View the case studies here


Medicine by Design Healthy and Inclusive Lab Committee chair Kathryn Lye (centre) and YingShan Ma (right), committee member, led an interactive session at the event.

Event explores themes like bias and diversity

Speakers Imogen Coe, a professor at the Department of Chemistry and Biology at TMU, and Anthony Wensley, a professor emeritus, U of T Mississauga, and a member of the Toronto Initiative for Diversity and Excellence (TIDE), explored ideas such as types of unconscious biases in research, how diversity makes science better, and how inclusivity drives creativity and innovation in science and research by fostering a culture where individuals can freely contribute.

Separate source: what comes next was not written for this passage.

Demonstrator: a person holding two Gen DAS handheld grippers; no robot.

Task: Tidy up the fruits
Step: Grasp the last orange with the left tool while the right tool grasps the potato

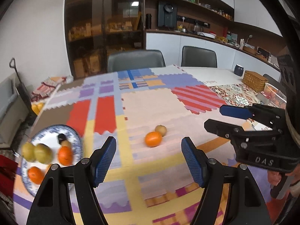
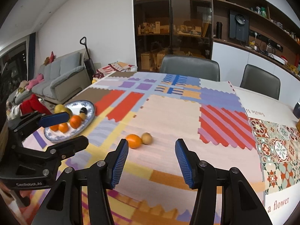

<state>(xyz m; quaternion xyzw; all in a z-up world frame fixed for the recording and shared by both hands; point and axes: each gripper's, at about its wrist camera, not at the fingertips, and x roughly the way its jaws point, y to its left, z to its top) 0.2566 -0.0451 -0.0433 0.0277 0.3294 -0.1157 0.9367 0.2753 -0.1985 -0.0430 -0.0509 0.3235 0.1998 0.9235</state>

Coe has advised academia, government, and industry on best practices and approaches to improve IDEA in STEM, particularly in the Canadian post-secondary education sector.

In her session, Coe gave a plenary lecture on practicing diversity and incorporating it into the lab to improve research. She also highlighted the importance of creating a ‘psychological safe space,’ where individuals feel comfortable to reflect on their background without judgment. A portion of her discussion focused on understanding bias and how it’s influenced by heuristics, the brain’s mental shortcuts to simplify complex problems and avoid cognitive overload.

In Wensley’s workshop, participants examined types of biases persisting in research and potential ways to deal with them. The TIDE initiative starts interactive conversations about evidence-based inclusion, illustrates common patterns of (unconscious) bias, provides practical tools to mitigate bias in academic practices and processes, and discusses promising ways to create more diverse and equitable unit cultures.

Case studies to examine biases and assumptions

As part of Wensley’s workshop. Lye and Ma created case studies to explore real-world scenarios challenging IDEA principles in lab settings.

MbD booth

Kathryn Lye (left) and YingShan Ma (right) at the Healthy and Inclusive Labs information table.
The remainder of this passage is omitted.